The answer is a stretch of the material below, returned exactly: the line containing "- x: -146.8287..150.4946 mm", the line containing "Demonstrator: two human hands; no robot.", and all lines between.

START The data

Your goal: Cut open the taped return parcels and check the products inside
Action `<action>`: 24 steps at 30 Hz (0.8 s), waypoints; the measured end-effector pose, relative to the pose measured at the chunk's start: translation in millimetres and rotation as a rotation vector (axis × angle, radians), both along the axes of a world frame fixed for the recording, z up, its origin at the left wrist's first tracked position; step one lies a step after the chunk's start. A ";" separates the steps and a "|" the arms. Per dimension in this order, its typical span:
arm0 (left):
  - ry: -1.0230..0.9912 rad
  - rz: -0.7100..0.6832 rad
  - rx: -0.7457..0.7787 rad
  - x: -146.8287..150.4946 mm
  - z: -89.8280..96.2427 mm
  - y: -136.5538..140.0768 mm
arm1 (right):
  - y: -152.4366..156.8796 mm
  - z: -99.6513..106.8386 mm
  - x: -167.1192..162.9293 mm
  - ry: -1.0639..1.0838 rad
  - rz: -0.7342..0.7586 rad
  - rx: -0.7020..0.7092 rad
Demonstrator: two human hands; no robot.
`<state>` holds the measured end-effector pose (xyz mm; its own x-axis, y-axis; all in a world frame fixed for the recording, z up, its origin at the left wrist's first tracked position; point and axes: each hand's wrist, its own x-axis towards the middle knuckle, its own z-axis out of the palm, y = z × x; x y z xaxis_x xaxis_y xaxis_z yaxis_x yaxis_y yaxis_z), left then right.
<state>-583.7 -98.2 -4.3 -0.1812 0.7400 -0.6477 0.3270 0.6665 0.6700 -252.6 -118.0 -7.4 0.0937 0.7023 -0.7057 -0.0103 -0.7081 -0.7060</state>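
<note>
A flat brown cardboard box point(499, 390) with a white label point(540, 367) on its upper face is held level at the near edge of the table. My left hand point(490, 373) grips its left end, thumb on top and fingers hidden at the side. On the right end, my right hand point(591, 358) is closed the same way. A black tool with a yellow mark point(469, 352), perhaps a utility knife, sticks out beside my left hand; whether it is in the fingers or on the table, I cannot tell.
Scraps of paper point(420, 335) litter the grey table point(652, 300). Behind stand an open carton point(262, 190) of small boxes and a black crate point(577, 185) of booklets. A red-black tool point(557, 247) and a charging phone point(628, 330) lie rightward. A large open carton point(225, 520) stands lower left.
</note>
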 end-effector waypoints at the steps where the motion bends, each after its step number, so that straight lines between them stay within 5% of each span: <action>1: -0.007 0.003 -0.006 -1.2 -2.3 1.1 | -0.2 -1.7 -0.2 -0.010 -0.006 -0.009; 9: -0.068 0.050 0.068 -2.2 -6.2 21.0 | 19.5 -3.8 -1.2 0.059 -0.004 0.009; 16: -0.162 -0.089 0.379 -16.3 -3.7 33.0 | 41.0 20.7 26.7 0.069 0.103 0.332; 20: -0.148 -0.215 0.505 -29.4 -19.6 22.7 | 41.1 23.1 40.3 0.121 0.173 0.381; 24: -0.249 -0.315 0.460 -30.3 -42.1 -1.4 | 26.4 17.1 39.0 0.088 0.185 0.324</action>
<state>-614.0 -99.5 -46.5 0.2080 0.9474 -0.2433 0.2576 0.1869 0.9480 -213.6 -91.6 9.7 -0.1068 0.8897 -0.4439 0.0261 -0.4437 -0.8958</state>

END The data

--- Answer to this exercise ---
  - x: -146.8287..150.4946 mm
  - z: -89.8280..96.2427 mm
  - y: -136.5538..140.0768 mm
arm1 (right):
  - y: -152.4366..156.8796 mm
  - z: -99.6513..106.8386 mm
  - x: -167.1192..162.9293 mm
  - ry: -1.0639..1.0838 rad
  - rz: -0.7342..0.7586 rad
  - rx: -0.7020..0.7092 rad
Demonstrator: two human hands; no robot.

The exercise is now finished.